La colère également. Pourquoi tenter de sauver ce monde qui ne les a jamais acceptés ? Pourquoi s'évertuer à rendre meilleur l'avenir de ceux qui avaient tout fait pour rendre leurs vies misérable ? Il était tellement plus simple de tout laisser tomber, laisser le Cratère sombrer et uniquement s'assurer de leur propre bien être, leur propre survie. Qui sait, peut-être une société plus saine et tolérante naîtrait des cendres de l'ancienne ?
Grunlek secoua doucement la tête. Non.
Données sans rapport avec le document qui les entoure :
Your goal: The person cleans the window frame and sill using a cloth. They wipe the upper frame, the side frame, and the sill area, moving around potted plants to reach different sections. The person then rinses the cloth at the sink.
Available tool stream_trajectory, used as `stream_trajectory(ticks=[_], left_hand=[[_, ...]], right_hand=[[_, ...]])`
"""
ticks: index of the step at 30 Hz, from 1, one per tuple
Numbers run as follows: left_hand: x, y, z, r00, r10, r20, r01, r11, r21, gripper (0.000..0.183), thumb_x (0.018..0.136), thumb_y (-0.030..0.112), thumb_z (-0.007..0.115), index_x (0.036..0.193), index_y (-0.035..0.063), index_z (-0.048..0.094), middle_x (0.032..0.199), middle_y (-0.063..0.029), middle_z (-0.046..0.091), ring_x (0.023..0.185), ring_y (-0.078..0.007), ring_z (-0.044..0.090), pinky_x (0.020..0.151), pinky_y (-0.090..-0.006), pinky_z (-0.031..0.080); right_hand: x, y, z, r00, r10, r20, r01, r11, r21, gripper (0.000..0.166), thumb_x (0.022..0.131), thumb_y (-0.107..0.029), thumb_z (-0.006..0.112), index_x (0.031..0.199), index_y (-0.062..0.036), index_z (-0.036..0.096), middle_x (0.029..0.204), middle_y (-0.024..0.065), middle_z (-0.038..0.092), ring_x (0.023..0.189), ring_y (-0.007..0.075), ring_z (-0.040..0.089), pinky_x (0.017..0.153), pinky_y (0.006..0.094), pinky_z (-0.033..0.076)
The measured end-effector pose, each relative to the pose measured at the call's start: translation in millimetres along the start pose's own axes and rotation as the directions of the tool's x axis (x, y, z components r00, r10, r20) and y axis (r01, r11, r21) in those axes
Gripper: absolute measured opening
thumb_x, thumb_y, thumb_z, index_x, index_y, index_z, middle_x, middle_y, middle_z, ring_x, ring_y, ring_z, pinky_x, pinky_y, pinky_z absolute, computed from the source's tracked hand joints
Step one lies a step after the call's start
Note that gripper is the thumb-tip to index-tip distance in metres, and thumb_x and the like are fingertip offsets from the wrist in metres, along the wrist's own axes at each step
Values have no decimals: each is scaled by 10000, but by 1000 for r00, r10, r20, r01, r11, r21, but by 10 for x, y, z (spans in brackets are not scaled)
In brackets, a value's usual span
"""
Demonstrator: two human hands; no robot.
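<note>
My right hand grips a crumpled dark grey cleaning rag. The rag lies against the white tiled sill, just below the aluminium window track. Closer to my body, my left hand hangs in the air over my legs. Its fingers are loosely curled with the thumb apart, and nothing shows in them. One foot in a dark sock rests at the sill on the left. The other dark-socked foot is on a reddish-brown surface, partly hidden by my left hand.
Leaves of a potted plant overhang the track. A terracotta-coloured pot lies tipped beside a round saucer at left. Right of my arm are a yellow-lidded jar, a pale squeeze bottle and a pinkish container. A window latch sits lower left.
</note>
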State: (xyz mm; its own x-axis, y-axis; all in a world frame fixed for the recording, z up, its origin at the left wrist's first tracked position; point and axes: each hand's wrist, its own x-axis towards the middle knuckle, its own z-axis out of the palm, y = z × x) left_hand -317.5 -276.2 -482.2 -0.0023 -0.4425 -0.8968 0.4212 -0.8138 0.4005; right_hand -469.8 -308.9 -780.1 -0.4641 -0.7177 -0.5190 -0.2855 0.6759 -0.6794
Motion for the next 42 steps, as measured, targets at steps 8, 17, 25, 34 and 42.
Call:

Il ne pouvait pas, ils ne pouvaient pas agir de façon aussi égoïste. Trop de personnes s'étaient investies, avaient tout abandonné pour sauver cette civilisation. La druidesse qui avait péri dans les bras de Shin, Viktor qui avait tout laissé tomber pour retrouver Théo et avait donné sa vie pour celui qu'il considérait comme son fils, et pour ce monde. Bragg, qui avait trahi sa guilde pour faire ce qui lui semblait juste. Et tous ces gens qui les avaient soutenus… De cette famille qui avait accepté de prendre soin de Bob jusqu'à ces deux femmes qui avaient partagé avec eux leurs couvertures. Ces gens méritaient de vivre dans un monde en paix.
La lune amorçait sa descente. Grunlek n'avait plus sommeil, il se sentait rempli d'une vitalité et d'une résolution nouvelle. Il se redressa, bousculant gentiment Eden qui leva vers lui des yeux curieux.
« Ma belle, lui dit-il, on se remet en route. »
Sortant de sa poche un parchemin chiffonné, celui de Shin reçu la nuit dernière, il relut les mots griffonnés à la va-vite: « RETROUVE-NOUS. ON SE RASSEMBLE, ET ON VA CONTRE-ATTAQUER ».
Oui. Ils allaient se battre pour ce monde.
Le nain posa sa main charnelle sur la tête poilue de son amie. Celle-ci se redressa, attendant les prochains ordres de son maître.
«Eden, on va retrouver les autres. Montre-moi le chemin.»